John’s face briefly showed the depth of his grief before shuttering. “Rob was killed by a roadside bomb while on patrol. You may have heard about the woman reporter who was killed last month in Afghanistan?”
She nodded. “The CBC was all over that story.”
“Rob was her driver.”
“Oh.”
The awkward pause returned. John tried once more. “Do you need any help?”
Lucy stood. “Thank you for offering but no thanks.”
John looked confused. “Why not?”
She looked fiercely in his direction. “Because I refuse to be anyone’s obligation ever again, Mr. MacLeish. I’ve had enough of that from my mother. Now, get off my property.”
John dug into his shirt pocket and left a card on the railing. “If you change your mind…”
“I won’t,” she interrupted. She turned her attention to the dog, “Bruno!’ She made a hand signal and the dog stood at alert then moved to the top of the stairs and bared his fangs.
“All right. I’m going.” He walked back to his truck and climbed into the cab.

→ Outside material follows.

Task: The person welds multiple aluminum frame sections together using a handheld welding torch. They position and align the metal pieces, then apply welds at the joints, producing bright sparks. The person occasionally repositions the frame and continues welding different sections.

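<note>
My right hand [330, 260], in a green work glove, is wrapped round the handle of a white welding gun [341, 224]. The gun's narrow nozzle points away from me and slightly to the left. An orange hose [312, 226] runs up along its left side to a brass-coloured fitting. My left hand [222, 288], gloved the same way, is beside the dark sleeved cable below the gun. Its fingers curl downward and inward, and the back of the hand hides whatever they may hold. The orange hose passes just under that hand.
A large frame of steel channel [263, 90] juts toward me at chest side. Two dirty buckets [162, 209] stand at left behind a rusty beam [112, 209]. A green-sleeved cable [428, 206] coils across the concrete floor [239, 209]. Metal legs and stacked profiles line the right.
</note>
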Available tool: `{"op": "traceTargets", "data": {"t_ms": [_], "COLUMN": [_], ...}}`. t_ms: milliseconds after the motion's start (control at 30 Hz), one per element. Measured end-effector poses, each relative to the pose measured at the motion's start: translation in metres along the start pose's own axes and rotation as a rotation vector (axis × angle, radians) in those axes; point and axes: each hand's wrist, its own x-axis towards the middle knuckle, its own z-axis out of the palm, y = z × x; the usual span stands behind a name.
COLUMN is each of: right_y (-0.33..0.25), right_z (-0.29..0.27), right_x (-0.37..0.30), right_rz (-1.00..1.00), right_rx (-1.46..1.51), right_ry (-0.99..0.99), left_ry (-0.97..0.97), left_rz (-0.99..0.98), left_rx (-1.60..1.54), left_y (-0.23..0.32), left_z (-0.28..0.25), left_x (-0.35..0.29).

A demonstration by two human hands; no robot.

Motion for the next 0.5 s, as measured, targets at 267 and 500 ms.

He paused for a moment to watch as she went into the trailer without a backward glance with Bruno following devotedly at her heels. He started the truck and began the hour long drive back to his restored stone farmhouse near Kemptville. “Well, Rob, she made it clear that she doesn’t want my help. I tried.” But he felt a twinge of guilt because he knew he hadn’t tried hard enough.
Lucy made herself a cup of tea and replayed the conversation. Maybe Nick did have a change of heart but she was not going to accept help from someone who begrudged it. That was a bitter fruit indeed. She reached down to pat Bruno’s bony head and thought about going into Smiths Falls to get a paper. She was going to need day care before too long and to afford that she’d need a better paying job than waiting tables at the diner.
She hung her head and let the tears flow. She was so tired of being lonely. So tired. Then she saw her rumpled bed beckon invitingly and her back and feet overruled her plan to go out.